Paysage musulman en Europe
Cette répartition des musulmans en Europe reflète les différences dans l’histoire des migrations. En France et en Grande-Bretagne, l’immigration musulmane est étroitement liée au passé colonial. En revanche, l’Allemagne, la Belgique, les Pays-Bas et la Suède ont été les principales destinations des travailleurs migrants turcs dans les années 60 et 70. En Autriche, la proximité des Balkans joue un rôle supplémentaire ; cela concerne la migration de la main-d’œuvre, mais aussi l’accueil de réfugiés de guerre dans les années 90. En Suisse, la proportion de musulmans a doublé suite à l’accueil des réfugiés des guerres balkaniques.
Selon ces différents modèles d’immigration, l’origine des musulmans varie dans les pays. En France, selon les résultats du Religionsmonitor (observateur des religions) de la Fondation Bertelsmann,[2] 81 % des musulmans proviennent d’Afrique du Nord. En Grande-Bretagne, 70 % d’entre eux sont originaires d’Asie du Sud. En Suisse, 55 % des musulmans viennent de l’Europe du Sud-est. En Allemagne, les travailleurs migrants originaires de Turquie forment toujours le groupe le plus important ; toutefois, en raison de l’augmentation récente de la migration de réfugiés, ils ne représentent actuellement plus que 59 % des musulmans du pays contre 74 % auparavant.
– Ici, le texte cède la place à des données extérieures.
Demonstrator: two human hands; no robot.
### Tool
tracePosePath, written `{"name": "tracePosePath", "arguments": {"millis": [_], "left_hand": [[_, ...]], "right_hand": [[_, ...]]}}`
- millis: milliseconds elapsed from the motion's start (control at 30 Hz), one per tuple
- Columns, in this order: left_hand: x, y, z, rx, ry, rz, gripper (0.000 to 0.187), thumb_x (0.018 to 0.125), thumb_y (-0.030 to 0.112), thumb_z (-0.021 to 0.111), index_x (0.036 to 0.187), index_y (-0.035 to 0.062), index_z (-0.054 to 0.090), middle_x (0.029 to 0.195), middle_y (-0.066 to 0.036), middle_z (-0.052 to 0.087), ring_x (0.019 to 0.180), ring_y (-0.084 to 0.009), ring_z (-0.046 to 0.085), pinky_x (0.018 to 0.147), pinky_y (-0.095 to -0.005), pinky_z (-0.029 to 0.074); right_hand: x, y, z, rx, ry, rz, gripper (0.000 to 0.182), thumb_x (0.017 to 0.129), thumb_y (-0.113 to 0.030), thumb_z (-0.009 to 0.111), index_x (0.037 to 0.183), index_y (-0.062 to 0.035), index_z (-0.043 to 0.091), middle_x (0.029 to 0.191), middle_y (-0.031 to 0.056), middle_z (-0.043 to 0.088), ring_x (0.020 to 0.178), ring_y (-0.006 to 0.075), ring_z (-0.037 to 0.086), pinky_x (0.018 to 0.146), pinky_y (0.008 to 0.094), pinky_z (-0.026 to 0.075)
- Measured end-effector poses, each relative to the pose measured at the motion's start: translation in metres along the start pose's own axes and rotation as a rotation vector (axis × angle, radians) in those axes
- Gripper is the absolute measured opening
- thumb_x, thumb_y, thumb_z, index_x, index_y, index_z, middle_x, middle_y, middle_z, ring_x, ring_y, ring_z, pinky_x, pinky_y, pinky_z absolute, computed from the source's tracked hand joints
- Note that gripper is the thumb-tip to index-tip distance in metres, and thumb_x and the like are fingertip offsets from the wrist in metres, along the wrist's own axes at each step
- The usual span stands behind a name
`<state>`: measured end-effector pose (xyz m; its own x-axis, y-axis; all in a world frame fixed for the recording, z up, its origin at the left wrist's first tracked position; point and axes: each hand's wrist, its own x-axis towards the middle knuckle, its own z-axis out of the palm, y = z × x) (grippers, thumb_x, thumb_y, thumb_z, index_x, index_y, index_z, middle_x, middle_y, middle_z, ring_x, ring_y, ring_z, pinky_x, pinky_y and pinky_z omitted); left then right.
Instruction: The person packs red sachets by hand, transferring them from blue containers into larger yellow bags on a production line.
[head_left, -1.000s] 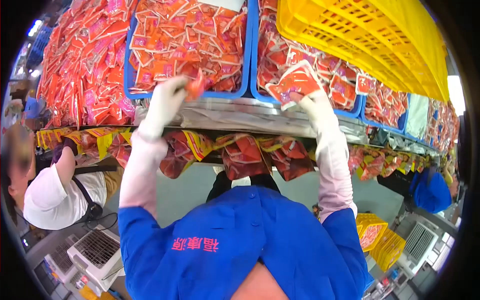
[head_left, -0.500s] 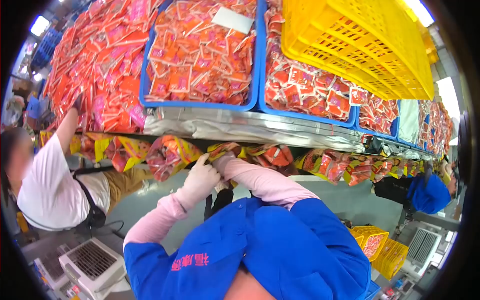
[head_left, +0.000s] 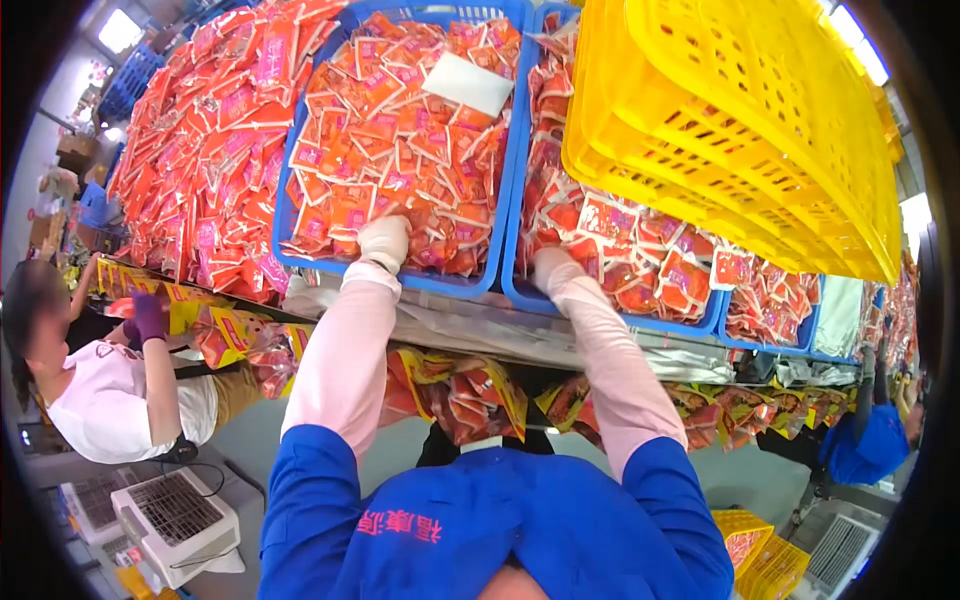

La présence de l’islam en Europe ne résulte cependant pas uniquement de la décolonisation, de la migration de la main-d’œuvre et des réfugiés. Nous oublions trop facilement qu’il y a aussi une « Europe musulmane ». En font partie ces pays à majorité musulmane que sont l’Albanie, le Kosovo et la Bosnie-Herzégovine, mais aussi Chypre, qui est membre de l’UE. Les 300 000 musulmans de cet État représentent environ un quart de la population de l’île et sont, pour la plupart, des Chypriotes turcs. Il faut également citer les pays transcontinentaux, tels que la Turquie, l’Azerbaïdjan et le Kazakhstan, ainsi que la Russie dans le Caucase du Nord. Dans tous ces pays européens, l’islam est présent depuis des siècles.
Évolutions possibles
Selon les projections établies par le Pew Research Center, la proportion musulmane en Europe va continuer de croître dans les décennies à venir. Entre 2010 et 2016, elle est déjà passée dans l’UE, plus la Suisse et la Norvège, de 3,8 % à 4,9 % (de 19,5 à 25,8 millions). D’ici 2050, cette proportion pourrait plus que doubler, pour passer à 11,2 % voire plus selon le volume de migration qui aura lieu vers l’Europe. Même pour le cas improbable où il n’y aurait plus aucune immigration de musulmans, la proportion de la population musulmane passerait à 7,4 %.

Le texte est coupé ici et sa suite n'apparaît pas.